(Items listed in a dataset)
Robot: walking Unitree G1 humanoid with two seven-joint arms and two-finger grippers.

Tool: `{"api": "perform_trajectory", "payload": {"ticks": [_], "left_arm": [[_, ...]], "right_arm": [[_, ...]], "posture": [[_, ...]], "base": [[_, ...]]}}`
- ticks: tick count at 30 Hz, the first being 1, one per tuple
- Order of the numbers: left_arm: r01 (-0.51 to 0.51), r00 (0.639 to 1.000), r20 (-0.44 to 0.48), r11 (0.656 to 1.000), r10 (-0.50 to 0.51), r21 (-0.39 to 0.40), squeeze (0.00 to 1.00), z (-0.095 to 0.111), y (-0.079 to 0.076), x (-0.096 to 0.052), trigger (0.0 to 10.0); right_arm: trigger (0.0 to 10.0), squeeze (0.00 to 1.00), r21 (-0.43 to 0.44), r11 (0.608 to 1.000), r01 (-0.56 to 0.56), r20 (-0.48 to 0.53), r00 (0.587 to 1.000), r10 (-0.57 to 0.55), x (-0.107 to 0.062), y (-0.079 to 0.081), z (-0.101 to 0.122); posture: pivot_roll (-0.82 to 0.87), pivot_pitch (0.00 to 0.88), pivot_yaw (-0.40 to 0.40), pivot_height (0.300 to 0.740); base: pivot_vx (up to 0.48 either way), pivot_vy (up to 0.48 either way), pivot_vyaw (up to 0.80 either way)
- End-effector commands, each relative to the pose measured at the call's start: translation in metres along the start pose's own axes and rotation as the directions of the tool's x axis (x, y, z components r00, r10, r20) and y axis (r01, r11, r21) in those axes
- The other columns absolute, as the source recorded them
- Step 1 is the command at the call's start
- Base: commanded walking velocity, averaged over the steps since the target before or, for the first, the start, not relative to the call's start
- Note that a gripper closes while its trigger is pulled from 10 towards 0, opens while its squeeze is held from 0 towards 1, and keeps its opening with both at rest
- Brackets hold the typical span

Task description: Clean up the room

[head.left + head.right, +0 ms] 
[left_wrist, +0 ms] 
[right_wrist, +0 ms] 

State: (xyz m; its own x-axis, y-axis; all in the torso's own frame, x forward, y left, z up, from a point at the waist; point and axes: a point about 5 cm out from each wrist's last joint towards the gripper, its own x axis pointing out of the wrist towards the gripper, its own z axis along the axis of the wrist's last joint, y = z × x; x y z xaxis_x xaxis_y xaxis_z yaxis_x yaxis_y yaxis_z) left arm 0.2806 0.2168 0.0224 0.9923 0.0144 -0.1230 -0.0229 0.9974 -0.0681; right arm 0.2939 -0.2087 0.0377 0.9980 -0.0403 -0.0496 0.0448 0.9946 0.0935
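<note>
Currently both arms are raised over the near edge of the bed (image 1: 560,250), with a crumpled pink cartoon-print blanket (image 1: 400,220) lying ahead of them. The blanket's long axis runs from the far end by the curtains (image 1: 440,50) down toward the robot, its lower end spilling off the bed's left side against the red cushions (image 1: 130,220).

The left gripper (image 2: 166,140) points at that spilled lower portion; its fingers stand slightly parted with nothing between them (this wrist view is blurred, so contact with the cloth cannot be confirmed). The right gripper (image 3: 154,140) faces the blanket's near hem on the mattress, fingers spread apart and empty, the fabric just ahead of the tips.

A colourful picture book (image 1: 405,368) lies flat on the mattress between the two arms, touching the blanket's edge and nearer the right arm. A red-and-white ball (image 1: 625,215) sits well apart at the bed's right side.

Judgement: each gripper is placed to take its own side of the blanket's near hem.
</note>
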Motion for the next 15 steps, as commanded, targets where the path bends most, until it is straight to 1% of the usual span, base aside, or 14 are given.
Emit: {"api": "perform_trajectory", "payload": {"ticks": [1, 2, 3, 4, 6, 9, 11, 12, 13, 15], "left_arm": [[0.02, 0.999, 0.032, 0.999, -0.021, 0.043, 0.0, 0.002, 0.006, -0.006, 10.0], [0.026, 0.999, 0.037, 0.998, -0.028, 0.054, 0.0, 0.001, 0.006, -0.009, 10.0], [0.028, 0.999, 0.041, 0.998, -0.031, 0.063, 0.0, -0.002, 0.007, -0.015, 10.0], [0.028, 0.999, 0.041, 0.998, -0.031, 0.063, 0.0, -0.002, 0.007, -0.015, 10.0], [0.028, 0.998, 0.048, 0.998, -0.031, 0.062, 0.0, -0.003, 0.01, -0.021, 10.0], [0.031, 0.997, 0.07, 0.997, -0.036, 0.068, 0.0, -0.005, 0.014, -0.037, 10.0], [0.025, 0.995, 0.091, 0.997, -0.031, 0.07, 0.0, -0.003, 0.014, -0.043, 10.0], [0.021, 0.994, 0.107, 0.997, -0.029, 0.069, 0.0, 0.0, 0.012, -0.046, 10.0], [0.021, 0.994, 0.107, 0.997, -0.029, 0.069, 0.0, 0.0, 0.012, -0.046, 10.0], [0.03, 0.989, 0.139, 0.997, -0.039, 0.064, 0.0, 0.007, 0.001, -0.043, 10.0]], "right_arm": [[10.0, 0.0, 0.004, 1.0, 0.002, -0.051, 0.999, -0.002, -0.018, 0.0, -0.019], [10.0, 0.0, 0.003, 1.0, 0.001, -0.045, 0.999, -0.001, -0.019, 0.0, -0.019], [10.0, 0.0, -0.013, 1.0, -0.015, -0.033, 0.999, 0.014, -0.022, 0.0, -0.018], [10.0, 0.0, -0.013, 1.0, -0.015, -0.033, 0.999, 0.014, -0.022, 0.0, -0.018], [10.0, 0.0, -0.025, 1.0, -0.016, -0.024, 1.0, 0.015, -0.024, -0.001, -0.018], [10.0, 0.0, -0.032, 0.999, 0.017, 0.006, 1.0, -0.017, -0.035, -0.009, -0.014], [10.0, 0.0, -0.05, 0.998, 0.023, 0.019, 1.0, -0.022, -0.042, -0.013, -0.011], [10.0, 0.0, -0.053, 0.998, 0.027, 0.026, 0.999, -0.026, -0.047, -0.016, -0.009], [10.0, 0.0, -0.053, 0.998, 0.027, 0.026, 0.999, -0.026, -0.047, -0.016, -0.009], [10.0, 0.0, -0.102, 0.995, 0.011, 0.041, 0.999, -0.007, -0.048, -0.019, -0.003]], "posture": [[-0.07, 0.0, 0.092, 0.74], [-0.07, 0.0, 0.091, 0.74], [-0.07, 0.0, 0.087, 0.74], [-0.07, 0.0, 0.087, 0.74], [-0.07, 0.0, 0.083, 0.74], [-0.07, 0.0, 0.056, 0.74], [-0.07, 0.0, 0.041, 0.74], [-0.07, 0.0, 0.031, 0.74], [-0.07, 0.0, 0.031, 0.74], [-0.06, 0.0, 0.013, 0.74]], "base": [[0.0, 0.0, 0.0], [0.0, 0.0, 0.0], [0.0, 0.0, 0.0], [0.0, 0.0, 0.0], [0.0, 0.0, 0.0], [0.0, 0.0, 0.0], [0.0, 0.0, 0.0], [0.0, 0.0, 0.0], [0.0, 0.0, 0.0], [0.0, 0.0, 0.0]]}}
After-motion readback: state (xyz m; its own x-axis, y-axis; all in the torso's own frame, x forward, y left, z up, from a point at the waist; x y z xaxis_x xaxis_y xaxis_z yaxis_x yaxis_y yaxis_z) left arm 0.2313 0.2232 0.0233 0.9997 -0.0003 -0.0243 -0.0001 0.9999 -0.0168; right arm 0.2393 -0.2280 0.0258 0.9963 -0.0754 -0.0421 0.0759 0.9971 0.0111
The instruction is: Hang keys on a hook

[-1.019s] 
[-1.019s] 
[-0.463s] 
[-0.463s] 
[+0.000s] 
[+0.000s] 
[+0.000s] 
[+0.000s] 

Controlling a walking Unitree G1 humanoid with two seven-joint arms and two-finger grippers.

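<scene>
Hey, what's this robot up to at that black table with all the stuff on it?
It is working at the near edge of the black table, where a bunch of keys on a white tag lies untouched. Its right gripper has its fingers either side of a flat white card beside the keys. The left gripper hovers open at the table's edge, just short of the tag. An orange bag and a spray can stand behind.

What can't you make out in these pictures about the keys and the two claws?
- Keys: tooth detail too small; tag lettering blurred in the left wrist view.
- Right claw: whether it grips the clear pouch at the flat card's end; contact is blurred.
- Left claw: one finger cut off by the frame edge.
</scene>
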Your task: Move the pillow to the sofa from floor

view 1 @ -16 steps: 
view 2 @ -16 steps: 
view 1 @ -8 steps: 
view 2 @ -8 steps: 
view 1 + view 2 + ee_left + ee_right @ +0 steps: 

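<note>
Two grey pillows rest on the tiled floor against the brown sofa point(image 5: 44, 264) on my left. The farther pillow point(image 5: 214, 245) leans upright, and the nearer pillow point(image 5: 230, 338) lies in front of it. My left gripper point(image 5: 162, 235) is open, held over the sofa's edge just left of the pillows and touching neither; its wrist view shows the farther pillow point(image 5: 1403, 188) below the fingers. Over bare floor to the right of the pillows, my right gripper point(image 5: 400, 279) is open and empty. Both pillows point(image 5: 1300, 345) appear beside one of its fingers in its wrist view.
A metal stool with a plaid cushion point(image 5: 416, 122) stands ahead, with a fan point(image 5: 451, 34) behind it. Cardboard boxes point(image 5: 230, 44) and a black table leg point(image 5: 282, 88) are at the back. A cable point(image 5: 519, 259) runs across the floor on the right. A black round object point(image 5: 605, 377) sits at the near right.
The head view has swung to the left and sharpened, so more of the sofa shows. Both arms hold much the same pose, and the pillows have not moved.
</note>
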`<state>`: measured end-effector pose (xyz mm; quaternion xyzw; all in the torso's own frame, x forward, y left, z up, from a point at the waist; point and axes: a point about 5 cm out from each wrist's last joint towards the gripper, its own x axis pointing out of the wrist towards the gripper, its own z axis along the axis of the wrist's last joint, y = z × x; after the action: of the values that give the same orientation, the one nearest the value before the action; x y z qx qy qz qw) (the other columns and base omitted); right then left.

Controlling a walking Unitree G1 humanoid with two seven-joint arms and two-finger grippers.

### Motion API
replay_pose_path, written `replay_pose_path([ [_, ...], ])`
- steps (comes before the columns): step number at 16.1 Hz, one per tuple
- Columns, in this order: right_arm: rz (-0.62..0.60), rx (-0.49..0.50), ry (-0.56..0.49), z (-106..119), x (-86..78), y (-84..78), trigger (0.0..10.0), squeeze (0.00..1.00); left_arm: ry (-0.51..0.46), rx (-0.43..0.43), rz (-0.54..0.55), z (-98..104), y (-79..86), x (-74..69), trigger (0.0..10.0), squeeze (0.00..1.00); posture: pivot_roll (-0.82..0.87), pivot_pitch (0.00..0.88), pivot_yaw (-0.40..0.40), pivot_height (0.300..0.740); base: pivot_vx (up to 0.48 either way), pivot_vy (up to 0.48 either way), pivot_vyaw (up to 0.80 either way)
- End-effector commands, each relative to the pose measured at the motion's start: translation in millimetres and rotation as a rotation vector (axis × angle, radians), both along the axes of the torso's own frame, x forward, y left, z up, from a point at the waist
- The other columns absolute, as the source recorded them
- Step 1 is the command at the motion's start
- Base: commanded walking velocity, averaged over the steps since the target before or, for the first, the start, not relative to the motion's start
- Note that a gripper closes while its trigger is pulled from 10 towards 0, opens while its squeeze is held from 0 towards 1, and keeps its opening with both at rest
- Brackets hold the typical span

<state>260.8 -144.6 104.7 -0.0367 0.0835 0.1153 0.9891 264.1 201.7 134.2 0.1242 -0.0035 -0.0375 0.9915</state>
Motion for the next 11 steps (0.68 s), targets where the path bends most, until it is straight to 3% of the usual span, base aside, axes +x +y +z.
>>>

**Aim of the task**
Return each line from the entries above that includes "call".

**Response**
- End-effector commands, each relative to the pose measured at the call's start: translation in metres along the start pose's own axes and rotation as the directions of the tool's x axis (x, y, z components r00, r10, r20) and y axis (r01, r11, r21) in those axes
- Step 1 is the command at the call's start
- Base: commanded walking velocity, averaged over the steps since the target before or, for the first, the start, not relative to the call's start

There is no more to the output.